◆ The task ◆
Give the listing again word for word, excluding the pictures it contains.

◆ Supplied material ◆
_ _ _ _

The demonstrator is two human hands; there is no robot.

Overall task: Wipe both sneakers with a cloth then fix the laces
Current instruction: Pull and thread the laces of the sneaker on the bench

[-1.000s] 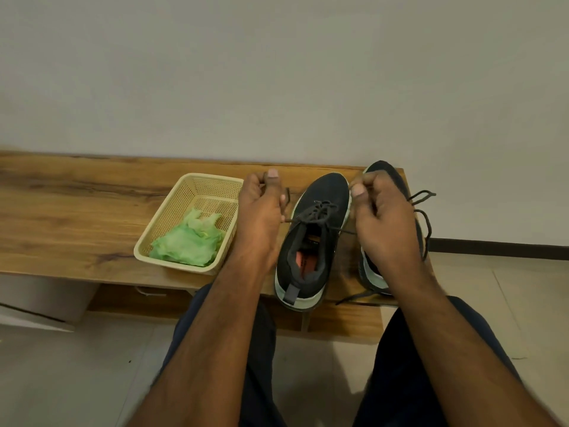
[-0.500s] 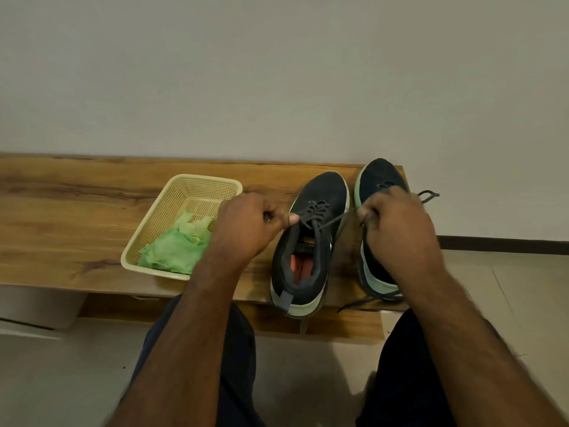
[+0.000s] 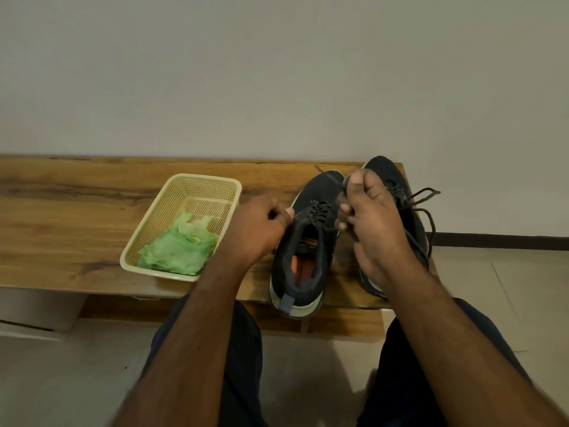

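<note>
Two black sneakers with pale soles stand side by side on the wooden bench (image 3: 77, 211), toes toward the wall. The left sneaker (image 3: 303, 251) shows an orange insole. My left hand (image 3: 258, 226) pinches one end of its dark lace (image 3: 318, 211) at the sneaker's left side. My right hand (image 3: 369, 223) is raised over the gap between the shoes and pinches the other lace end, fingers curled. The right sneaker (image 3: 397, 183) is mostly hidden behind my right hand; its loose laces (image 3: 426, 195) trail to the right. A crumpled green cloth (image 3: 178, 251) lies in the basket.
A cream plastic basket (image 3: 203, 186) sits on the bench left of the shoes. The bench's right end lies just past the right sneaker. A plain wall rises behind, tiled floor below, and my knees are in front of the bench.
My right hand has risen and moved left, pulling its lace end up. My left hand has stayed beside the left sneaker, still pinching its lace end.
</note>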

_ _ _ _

◆ Response to this exercise ◆
The demonstrator is two human hands; there is no robot.

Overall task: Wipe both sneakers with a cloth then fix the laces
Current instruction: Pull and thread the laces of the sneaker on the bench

[-1.000s] 
[-0.500s] 
[+0.000s] 

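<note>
Two black sneakers with pale soles stand side by side on the wooden bench (image 3: 77, 211), toes toward the wall. The left sneaker (image 3: 303, 251) shows an orange insole. My left hand (image 3: 258, 226) pinches one end of its dark lace (image 3: 318, 211) at the sneaker's left side. My right hand (image 3: 369, 223) is raised over the gap between the shoes and pinches the other lace end, fingers curled. The right sneaker (image 3: 397, 183) is mostly hidden behind my right hand; its loose laces (image 3: 426, 195) trail to the right. A crumpled green cloth (image 3: 178, 251) lies in the basket.
A cream plastic basket (image 3: 203, 186) sits on the bench left of the shoes. The bench's right end lies just past the right sneaker. A plain wall rises behind, tiled floor below, and my knees are in front of the bench.
My right hand has risen and moved left, pulling its lace end up. My left hand has stayed beside the left sneaker, still pinching its lace end.
</note>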

The full answer has now been given.